KOMPAS/MOHAMAD FINAL DAENG
Pekerja mengoperasikan salah satu alat pengolahan bijih nikel PT Aneka Tambang (Antam) di Pomalaa, Kabupaten Kolaka, Sulawesi Tenggara, beberapa waktu lalu.
Daya saing
Pengaturan produksi lewat RKAB, lanjut Rizal, juga dapat dimanfaatkan dalam mengendalikan eksploitasi nikel sesuai arah kebijakan negara, yakni mengedepankan hilirisasi, yang juga akan menambah daya saing.
”Saat harga dalam negeri lebih bersaing, otomatis para pengusaha tambang lebih memilih menjual ke dalam negeri. Putusan WTO pun sebenarnya akan membawa dampak positif bagi industri hulu pertambangan. Yang utama, pemerintah harus dapat menjamin ketersediaan pasokan dalam negeri melalui berbagai instrumen regulasi, seperti DMO (pemenuhan kebutuhan domestik) yang diterapkan pada batubara,” ujarnya.

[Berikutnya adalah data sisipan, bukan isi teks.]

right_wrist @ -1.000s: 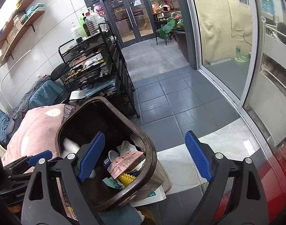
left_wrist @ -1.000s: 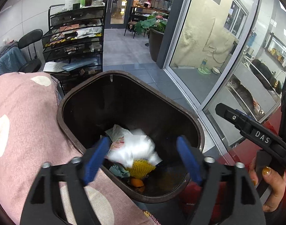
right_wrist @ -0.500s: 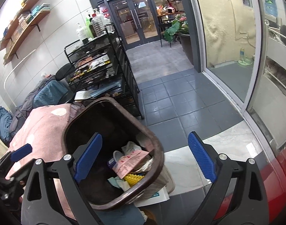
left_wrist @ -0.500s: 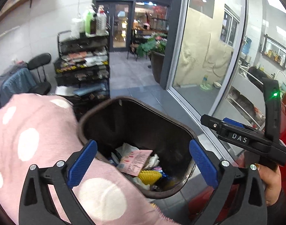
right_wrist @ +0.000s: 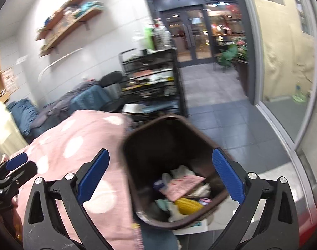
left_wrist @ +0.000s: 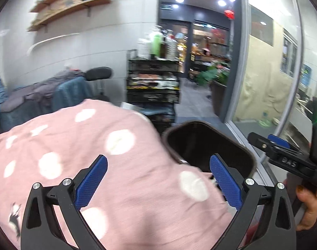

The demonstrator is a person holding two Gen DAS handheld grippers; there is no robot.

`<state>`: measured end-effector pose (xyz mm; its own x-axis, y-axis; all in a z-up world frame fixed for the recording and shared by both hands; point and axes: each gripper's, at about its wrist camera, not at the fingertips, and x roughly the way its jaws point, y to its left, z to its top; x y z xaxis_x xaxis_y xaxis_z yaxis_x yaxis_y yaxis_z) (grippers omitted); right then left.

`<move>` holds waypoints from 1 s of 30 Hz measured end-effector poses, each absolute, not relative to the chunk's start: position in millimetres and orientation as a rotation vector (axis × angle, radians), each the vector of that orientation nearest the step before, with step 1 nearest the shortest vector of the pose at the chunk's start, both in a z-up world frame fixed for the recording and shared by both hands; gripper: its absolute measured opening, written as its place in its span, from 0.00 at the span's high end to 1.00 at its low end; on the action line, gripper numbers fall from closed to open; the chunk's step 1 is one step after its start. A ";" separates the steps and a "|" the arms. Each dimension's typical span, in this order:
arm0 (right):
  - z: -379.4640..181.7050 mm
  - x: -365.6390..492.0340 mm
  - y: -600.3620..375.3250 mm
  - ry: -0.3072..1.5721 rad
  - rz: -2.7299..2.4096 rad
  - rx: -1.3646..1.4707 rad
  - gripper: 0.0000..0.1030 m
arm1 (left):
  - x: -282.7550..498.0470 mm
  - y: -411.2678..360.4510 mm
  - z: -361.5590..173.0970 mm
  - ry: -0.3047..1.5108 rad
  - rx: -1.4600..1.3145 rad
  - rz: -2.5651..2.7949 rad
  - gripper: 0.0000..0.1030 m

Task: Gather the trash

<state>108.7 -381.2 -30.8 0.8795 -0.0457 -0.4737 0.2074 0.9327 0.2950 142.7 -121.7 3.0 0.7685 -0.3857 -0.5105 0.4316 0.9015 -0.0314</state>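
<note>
Brown trash bin (right_wrist: 168, 145) between right claw (right_wrist: 161, 179) fingers

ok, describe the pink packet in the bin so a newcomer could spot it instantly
Find the dark brown bin beside the pink polka-dot cushion. On top of its trash lies a flat pink packet, above the yellow mesh; it is the only flat pink piece there.

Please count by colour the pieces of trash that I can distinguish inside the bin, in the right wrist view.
Pink: 1, packet
Yellow: 1, net
White: 1, wad
Green: 1, scrap
Total: 4 in the bin; the rest is blurred.
</note>
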 end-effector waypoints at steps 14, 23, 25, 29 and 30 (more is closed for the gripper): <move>-10.0 88.4 -276.1 0.392 0.071 0.202 0.05 | 102.9 -41.2 2.4 0.458 0.002 -0.177 0.05; -10.6 69.8 -243.1 0.370 0.126 0.151 0.05 | 88.6 -25.4 -3.3 0.446 -0.002 -0.127 0.05; -9.9 68.8 -243.3 0.368 0.127 0.143 0.05 | 85.1 -23.7 -4.1 0.437 0.002 -0.118 0.05; -9.1 65.4 -243.6 0.361 0.132 0.156 0.05 | 82.0 -20.1 -2.4 0.428 -0.007 -0.114 0.05; -8.5 65.5 -244.5 0.359 0.132 0.159 0.05 | 82.3 -19.2 -2.0 0.428 -0.010 -0.116 0.05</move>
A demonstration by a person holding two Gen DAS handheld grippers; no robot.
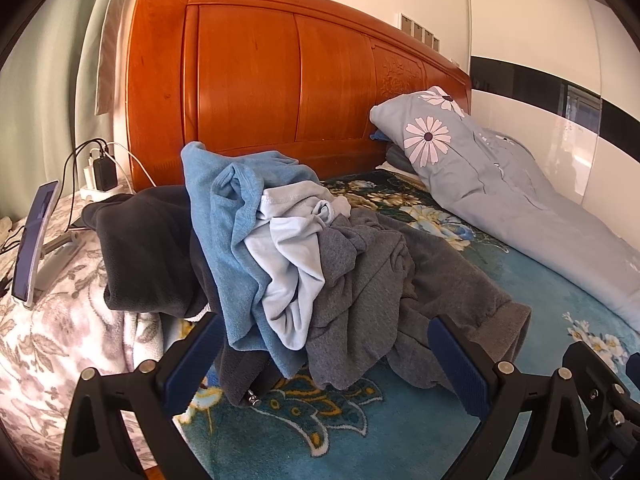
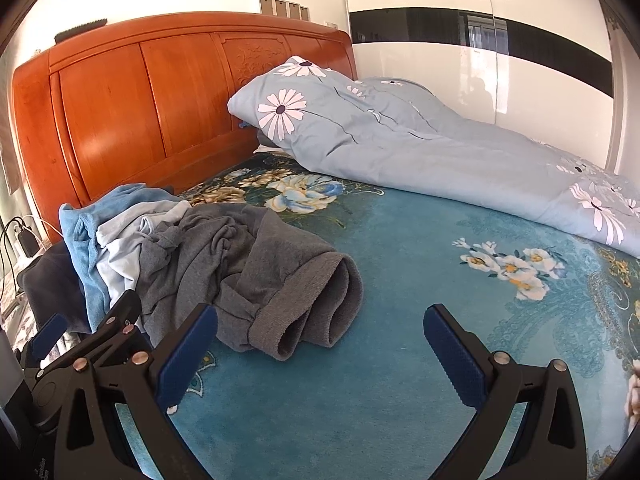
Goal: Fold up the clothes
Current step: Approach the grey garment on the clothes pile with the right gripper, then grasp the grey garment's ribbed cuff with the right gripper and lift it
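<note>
Evidently nothing is folded yet: both the left hand-held gripper (image 1: 324, 356) and right hand-held gripper (image 2: 320, 344) gape empty before the heap of clothes (image 1: 296, 248) on the bed (image 2: 400, 280); next, pick one garment.

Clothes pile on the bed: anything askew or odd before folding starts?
The clothes pile is a jumbled heap; a dark garment slumps off the blue bedspread onto the flowered blanket. Nothing looks damaged.
</note>
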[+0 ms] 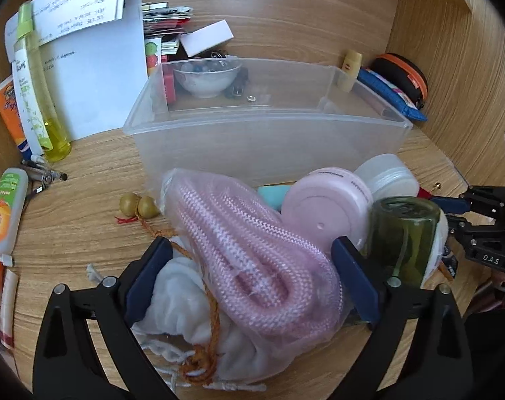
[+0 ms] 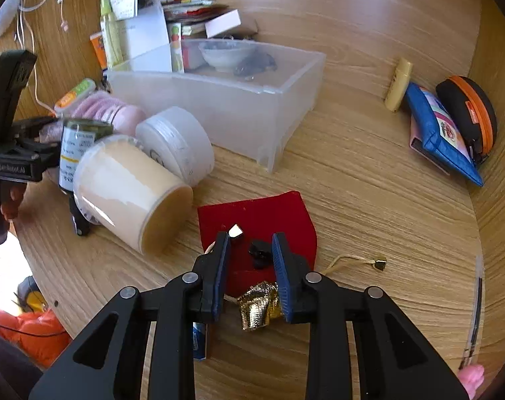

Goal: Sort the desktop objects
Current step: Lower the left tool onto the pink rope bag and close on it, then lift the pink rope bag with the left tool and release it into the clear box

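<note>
My left gripper is open, its fingers on either side of a clear bag of pink rope that lies over a white drawstring pouch. A clear plastic bin stands just behind. My right gripper is open over a red velvet pouch with a gold trim and a small black piece between the fingers. The left gripper also shows at the left edge of the right wrist view.
Around the bin lie a pink jar, a white jar, a cream tub and a green bottle. A blue pouch, orange-black case and yellow tube lie right. A yellow spray bottle and papers stand left.
</note>
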A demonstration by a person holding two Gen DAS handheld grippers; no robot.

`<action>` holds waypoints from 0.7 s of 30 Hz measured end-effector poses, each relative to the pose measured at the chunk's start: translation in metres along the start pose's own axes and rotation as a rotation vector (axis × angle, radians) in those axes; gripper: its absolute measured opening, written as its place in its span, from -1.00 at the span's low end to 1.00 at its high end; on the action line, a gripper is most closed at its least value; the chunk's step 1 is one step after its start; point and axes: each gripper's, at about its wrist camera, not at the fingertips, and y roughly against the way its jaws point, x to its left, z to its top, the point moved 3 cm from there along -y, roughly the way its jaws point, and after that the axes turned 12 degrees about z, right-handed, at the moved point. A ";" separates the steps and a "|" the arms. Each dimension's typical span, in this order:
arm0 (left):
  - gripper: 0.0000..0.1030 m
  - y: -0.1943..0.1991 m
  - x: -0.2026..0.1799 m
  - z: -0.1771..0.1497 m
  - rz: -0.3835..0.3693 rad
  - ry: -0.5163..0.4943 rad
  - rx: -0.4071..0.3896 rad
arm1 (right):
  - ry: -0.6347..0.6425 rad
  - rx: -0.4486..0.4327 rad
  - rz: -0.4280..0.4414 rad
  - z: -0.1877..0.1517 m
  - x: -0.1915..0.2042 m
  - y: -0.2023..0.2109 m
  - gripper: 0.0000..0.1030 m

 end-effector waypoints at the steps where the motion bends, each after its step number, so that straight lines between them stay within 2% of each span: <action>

Mengenai rencana pelarangan ekspor komoditas pertambangan lainnya, seperti timah dan tembaga, Rizal menilai jangan sampai putusan WTO menghambat apa yang sedang disiapkan. ”Hanya perlu menyiasati strategi hilirisasi agar gugatan seperti (pada kasus) nikel tidak muncul kembali. Kita bisa belajar dari pengalaman yang ada. Banyak cara untuk memajukan bangsa,” katanya.
Sebelumnya, Arifin menuturkan, hilirisasi nikel diperlukan mengingat besarnya kebutuhan baterai di Indonesia. ”Tidak hanya untuk media transportasi, tetapi juga untuk storage system (penyimpanan daya). Ini diperlukan dalam program masuknya energi terbarukan, yang bersih dan intermiten (bergantung cuaca). Jadi banyak proses. Proses hilirisasi dari mineral-mineral ini masih yang harus kita isi penuh,” katanya.